Our Walmart just had a massive restocking of single packs!

This morning I picked up Cynder, Drill Seargent, Double Trouble, and Whirlwind..

I almost bought these on Ebay (in fact I had been bidding), thank goodness I didn't win any..

They also had ChopChop and Flameslinger, but I already had them..
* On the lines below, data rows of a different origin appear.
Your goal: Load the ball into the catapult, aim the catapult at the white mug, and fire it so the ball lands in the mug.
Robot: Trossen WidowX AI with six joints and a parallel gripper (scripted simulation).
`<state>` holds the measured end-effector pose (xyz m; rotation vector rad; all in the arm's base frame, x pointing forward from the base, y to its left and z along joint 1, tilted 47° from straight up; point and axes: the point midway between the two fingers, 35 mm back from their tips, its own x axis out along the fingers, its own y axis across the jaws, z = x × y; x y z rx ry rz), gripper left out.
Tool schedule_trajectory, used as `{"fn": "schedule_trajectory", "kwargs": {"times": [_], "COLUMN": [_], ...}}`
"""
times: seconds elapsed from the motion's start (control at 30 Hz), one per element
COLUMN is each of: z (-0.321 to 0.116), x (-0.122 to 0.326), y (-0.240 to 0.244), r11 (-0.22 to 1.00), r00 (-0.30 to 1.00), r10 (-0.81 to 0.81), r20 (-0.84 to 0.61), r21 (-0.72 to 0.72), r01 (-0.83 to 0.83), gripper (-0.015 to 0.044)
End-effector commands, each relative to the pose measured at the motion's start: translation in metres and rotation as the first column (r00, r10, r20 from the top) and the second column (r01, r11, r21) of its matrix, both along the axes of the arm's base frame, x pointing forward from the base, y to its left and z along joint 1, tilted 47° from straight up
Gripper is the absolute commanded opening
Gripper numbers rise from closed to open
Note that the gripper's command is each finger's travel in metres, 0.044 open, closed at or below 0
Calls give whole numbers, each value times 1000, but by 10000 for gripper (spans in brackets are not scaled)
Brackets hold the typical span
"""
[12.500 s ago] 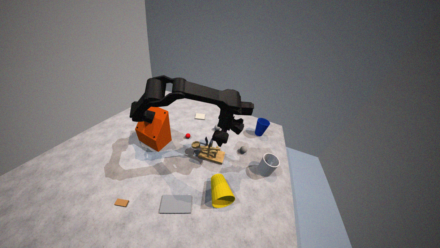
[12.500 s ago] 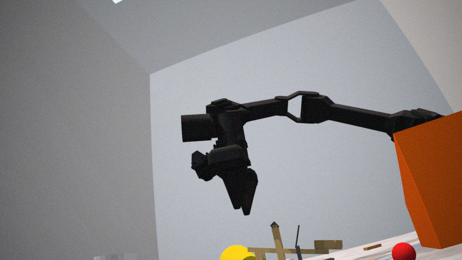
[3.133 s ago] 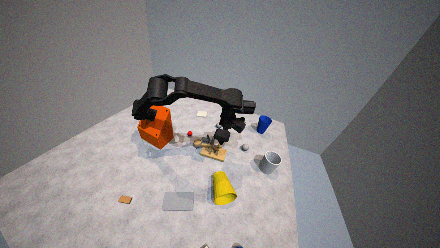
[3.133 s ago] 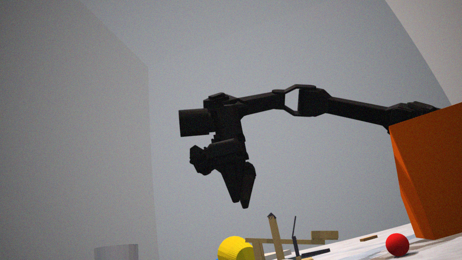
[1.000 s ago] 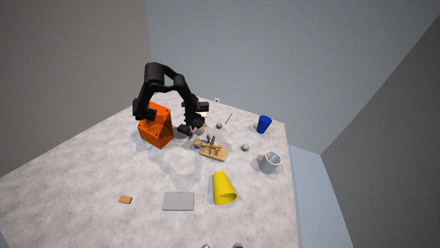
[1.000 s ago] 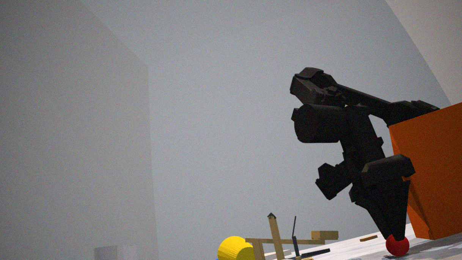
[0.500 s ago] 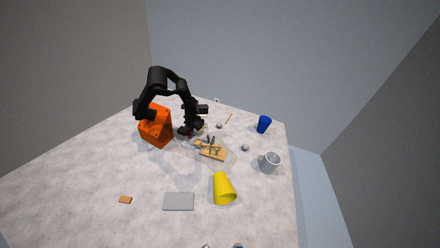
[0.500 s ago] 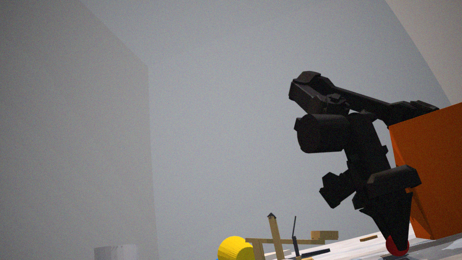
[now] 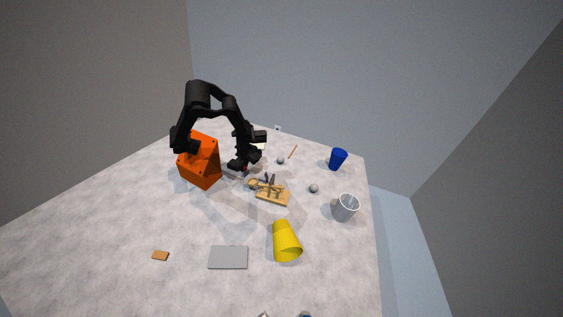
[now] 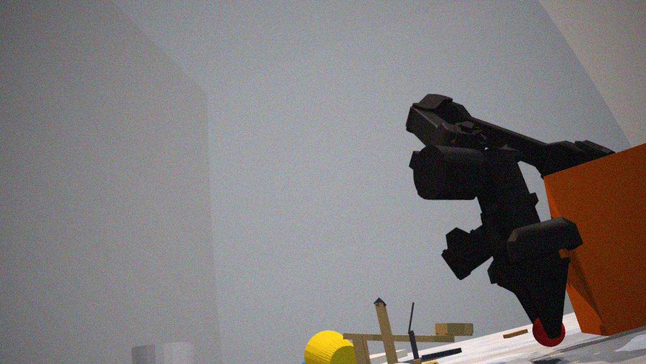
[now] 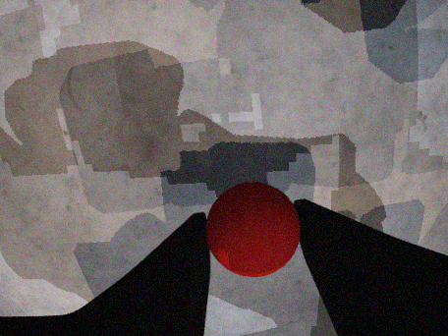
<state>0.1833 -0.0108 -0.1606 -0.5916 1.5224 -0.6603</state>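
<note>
My gripper (image 9: 243, 167) (image 10: 552, 326) (image 11: 251, 217) is shut on the red ball (image 9: 244, 169) (image 10: 538, 333) (image 11: 253, 231). The ball sits between the fingertips, a little above the tabletop, in front of the orange base. The wooden catapult (image 9: 279, 199) (image 10: 385, 323) stands just beyond the gripper. Its round cup (image 9: 253, 182) is at the end nearer the gripper, and its arm lies roughly level. The white mug (image 9: 343, 210) (image 10: 162, 353) stands upright near the table's right edge in the top view, with its opening up.
A yellow cup (image 9: 284, 240) (image 10: 323, 350) lies on its side in front of the catapult. Grey balls (image 9: 313, 188) (image 9: 280, 160), a blue cup (image 9: 336, 159) and a wooden stick (image 9: 292, 151) are beyond it. A grey plate (image 9: 227, 257) and an orange-brown tile (image 9: 160, 255) lie nearer the top camera.
</note>
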Motion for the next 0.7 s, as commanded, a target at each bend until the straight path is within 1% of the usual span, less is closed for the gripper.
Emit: {"fn": "schedule_trajectory", "kwargs": {"times": [0.0, 0.2, 0.53, 0.67], "z": [7, 26, 74, 77], "x": [7, 8, -2, -2], "y": [14, 38, 82, 84], "r11": [1000, 1000, 1000, 1000], "r00": [1000, 1000, 1000, 1000], "r10": [0, -3, -16, -17], "r20": [15, 5, -15, -16], "r21": [16, 19, 1, -1], "r01": [0, 3, 16, 17], "gripper": [0, 0, 0, 0]}}
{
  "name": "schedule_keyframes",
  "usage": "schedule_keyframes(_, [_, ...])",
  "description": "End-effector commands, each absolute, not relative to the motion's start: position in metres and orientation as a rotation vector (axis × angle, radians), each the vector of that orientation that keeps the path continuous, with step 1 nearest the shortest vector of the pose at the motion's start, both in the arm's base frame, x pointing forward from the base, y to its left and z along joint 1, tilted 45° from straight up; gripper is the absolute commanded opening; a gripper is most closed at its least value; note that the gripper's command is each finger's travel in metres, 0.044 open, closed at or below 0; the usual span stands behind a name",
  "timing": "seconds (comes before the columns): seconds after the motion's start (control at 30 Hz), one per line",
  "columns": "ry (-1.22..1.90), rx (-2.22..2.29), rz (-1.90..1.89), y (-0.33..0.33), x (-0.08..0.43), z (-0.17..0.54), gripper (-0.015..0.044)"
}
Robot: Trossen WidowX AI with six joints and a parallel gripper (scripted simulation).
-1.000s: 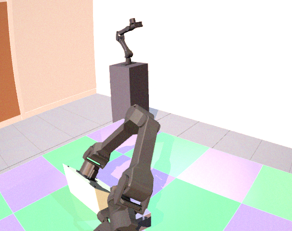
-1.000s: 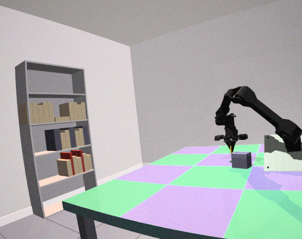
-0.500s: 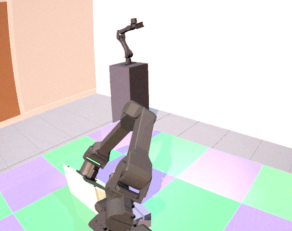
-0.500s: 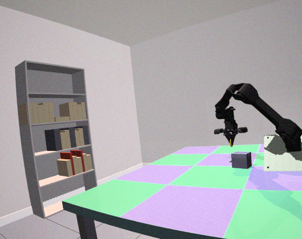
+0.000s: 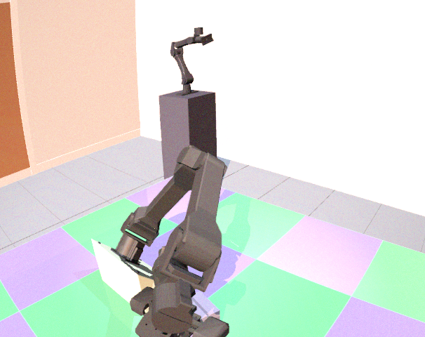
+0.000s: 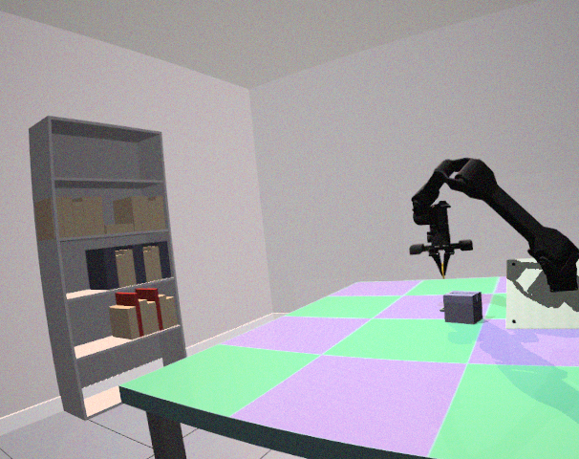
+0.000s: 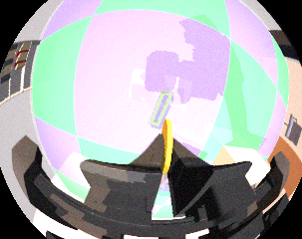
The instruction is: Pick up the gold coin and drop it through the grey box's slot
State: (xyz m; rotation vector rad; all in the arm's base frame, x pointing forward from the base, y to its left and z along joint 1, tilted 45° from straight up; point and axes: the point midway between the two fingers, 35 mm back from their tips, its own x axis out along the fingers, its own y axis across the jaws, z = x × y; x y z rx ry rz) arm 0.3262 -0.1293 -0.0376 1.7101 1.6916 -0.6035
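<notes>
Gripper (image 6: pixel 442 275) (image 7: pixel 162 138) closed on the coin (image 6: pixel 442 270) (image 7: pixel 167 146) — thin gold disc pinched between the fingertips, on edge, seen nearly side-on. Lower part of it sits in the grip; the rest sticks out past the tips. Coin is up in the air, touching neither table (image 6: pixel 394 390) (image 7: pixel 121 60) nor box.

Tool points down from the black arm (image 6: pixel 514 207) (image 5: pixel 205 203), which bends over at the elbow. Grey box (image 6: pixel 461 307) stands on the checkered green and purple table, lower than the gripper and a bit toward the arm's base from it. Can't make out the lid slot well from here.

Coin holder (image 7: pixel 161 109) is on the table below, a small narrow greenish frame — coin out of it. In the side view only a sliver shows behind the box. Pale upright board (image 6: pixel 522 301) (image 5: pixel 114 274) by the arm's base, arm shadow across it. Tall grey shelf (image 6: pixel 47 247) against the wall, boxes and red-and-tan books on it.
</notes>
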Motion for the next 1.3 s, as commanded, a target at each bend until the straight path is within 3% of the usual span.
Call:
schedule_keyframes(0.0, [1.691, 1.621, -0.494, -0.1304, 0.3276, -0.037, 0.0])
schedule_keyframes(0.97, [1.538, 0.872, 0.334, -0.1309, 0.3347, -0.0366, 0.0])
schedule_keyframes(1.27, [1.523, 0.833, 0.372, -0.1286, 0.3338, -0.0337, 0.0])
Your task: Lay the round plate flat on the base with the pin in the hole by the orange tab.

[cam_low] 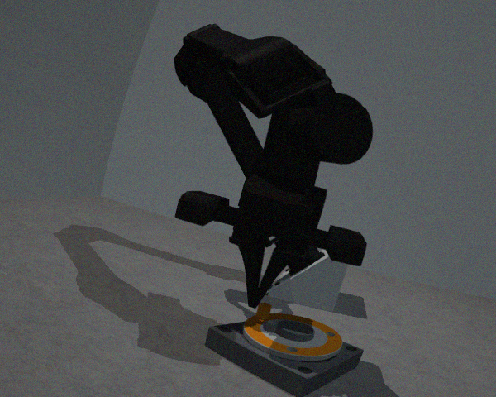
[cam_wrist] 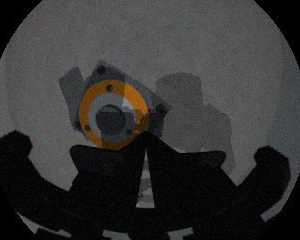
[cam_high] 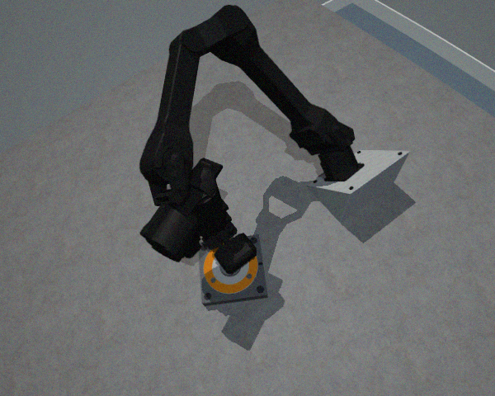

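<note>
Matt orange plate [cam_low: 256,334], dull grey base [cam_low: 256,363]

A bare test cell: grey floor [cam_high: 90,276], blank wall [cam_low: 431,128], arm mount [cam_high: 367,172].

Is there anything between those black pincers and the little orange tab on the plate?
Nothing: in the exterior view the shut gripper tips sit right at the orange tab; contact can't be confirmed.

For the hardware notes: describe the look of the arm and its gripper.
The arm is matte black throughout, built of blocky links with rounded joint housings, on a pale wedge-shaped mount. The gripper has two long black fingers tapering to points, under a crossbar with chunky end blocks. No cables or markings show.
</note>
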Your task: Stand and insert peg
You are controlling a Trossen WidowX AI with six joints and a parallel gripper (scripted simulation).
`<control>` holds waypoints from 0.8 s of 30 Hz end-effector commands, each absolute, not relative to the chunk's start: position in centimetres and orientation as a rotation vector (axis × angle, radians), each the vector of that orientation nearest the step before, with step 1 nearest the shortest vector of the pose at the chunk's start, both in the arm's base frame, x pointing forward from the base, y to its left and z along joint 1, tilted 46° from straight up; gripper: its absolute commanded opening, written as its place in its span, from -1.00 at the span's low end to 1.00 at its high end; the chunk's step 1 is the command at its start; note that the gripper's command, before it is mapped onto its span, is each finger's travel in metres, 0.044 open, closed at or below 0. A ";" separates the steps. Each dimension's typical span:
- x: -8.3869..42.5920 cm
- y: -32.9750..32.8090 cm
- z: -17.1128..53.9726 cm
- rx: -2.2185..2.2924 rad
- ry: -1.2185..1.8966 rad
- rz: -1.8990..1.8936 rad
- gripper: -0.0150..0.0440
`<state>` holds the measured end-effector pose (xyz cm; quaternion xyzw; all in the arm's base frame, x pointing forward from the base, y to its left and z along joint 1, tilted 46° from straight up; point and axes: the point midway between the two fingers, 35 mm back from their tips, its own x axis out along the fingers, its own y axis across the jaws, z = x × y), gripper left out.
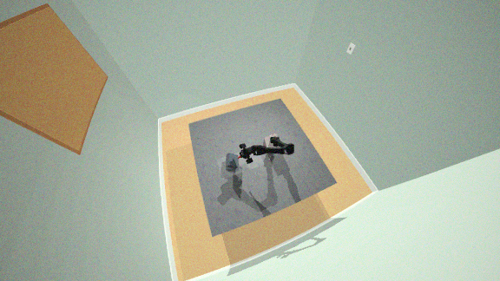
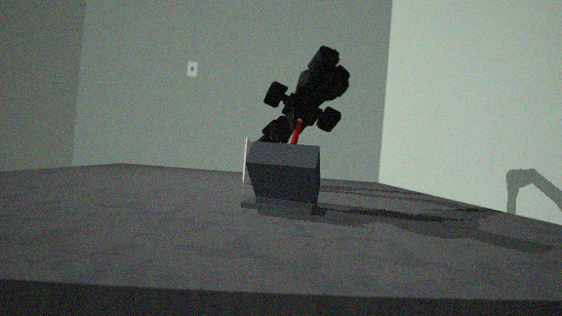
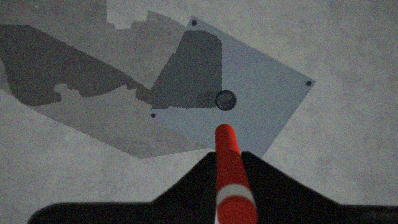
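The red peg (image 1: pixel 240 157) (image 2: pixel 296 134) (image 3: pixel 226 142) is held between the fingers of my gripper (image 2: pixel 299 118) (image 3: pixel 228 159), which is shut on it. In the wrist view its white band is at the near end and its plain end points away, toward the panel. The sloped panel (image 1: pixel 232 162) (image 2: pixel 285 181) (image 3: pixel 265 95) shows its face in the wrist view, with one round dark hole (image 3: pixel 226 100). The plain end appears just below the hole there, apart from it. In the exterior view the panel block hides the peg's lower end.
The panel stands on the grey table top (image 1: pixel 256 114) (image 2: pixel 146 234). Small dark dots mark the panel's corners. The arm's shadow covers part of the panel face and the table. A pale upright plate (image 2: pixel 245 161) shows behind the block in the exterior view.
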<state>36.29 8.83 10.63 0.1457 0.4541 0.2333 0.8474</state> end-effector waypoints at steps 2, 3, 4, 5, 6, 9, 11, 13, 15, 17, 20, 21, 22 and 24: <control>36.9 9.1 10.1 0.304 0.946 0.483 -0.49; 37.1 9.1 10.0 0.303 0.944 0.483 -0.49; 37.2 9.2 9.9 0.303 0.941 0.482 -0.49; 37.3 9.3 9.8 0.302 0.939 0.481 -0.49; 37.4 9.3 9.8 0.301 0.936 0.481 -0.49; 37.7 9.6 9.5 0.299 0.929 0.479 -0.49; 37.9 9.7 9.3 0.298 0.924 0.478 -0.49; 38.0 9.8 9.2 0.297 0.921 0.478 -0.49; 38.1 9.9 9.1 0.297 0.919 0.477 -0.49; 38.2 9.9 9.0 0.297 0.916 0.475 -0.49; 38.3 10.1 8.9 0.297 0.914 0.474 -0.49; 38.3 10.1 8.9 0.297 0.914 0.474 -0.49; 38.4 10.1 8.8 0.297 0.914 0.475 -0.49; 38.5 10.2 8.7 0.296 0.913 0.475 -0.49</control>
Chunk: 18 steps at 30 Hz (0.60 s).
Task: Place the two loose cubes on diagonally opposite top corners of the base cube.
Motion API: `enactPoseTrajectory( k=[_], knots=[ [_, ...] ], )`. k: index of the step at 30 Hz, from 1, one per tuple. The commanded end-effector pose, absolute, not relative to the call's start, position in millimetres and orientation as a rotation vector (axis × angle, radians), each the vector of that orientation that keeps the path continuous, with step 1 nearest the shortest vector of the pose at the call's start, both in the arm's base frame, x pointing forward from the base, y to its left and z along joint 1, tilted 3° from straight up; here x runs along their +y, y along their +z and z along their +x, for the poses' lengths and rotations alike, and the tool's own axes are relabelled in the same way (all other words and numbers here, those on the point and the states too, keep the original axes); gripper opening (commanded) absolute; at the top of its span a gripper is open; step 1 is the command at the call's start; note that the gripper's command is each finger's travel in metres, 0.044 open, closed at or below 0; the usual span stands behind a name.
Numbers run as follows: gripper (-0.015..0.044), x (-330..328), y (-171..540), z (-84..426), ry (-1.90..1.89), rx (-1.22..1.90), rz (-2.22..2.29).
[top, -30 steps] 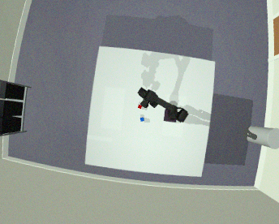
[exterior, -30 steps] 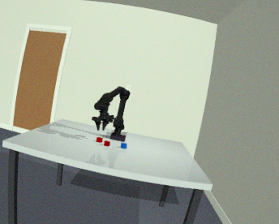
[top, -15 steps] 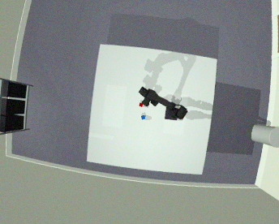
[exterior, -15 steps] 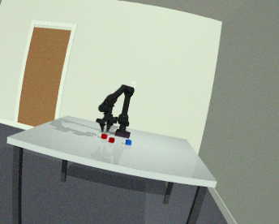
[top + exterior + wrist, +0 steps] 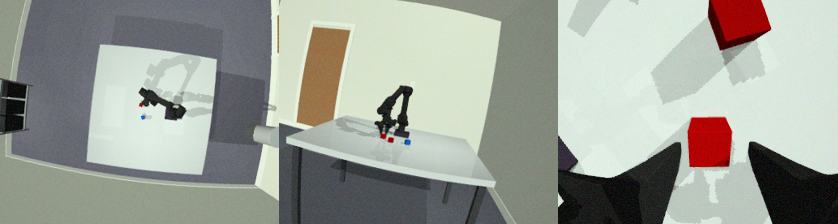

No sign of the Sunburn Dragon's Peak Adventure pack yet..


----------



## MarcusRaven (Jan 23, 2012)

Any new questions or things they'd like to see me cover? My next episode will be the Mainlands of the web game (the mutliplayer aspect).


----------



## jimmyemunoz (Jan 23, 2012)

I just wanted to comment on the video blog quality. I think it's fantastic! Keep up the good work MarcusRaven


----------



## MarcusRaven (Jan 24, 2012)

jimmyemunoz said:


> I just wanted to comment on the video blog quality. I think it's fantastic! Keep up the good work MarcusRaven



I REALLY appreciate that. Especially since 1) my camera is old and the actual video quality is sub-par to today's standards, and 2) I tend to ramble. Thanks a lot.


----------



## DarkStriker (Jan 24, 2012)

Truly one of the best games at sucking up money from kids. Well it doesnt look that bad as a kid game though.


----------



## Kazooie77 (Feb 3, 2012)

@*MarcusRaven*

I love the Blog. Just to let you know I got the PS3 ver and I have a wii that is softmodded I don't have the wode setup like you do. it works great. So I can use it on my PS3 or my wii whatever I want. On a funny note my wife wants to play and she wants to be Wham-Shell. Keep up the good work sir.


----------



## MarcusRaven (Feb 3, 2012)

Kazooie77 said:


> @*MarcusRaven*
> 
> I love the Blog. Just to let you know I got the PS3 ver and I have a wii that is softmodded I don't have the wode setup like you do. it works great. So I can use it on my PS3 or my wii whatever I want. On a funny note my wife wants to play and she wants to be Wham-Shell. Keep up the good work sir.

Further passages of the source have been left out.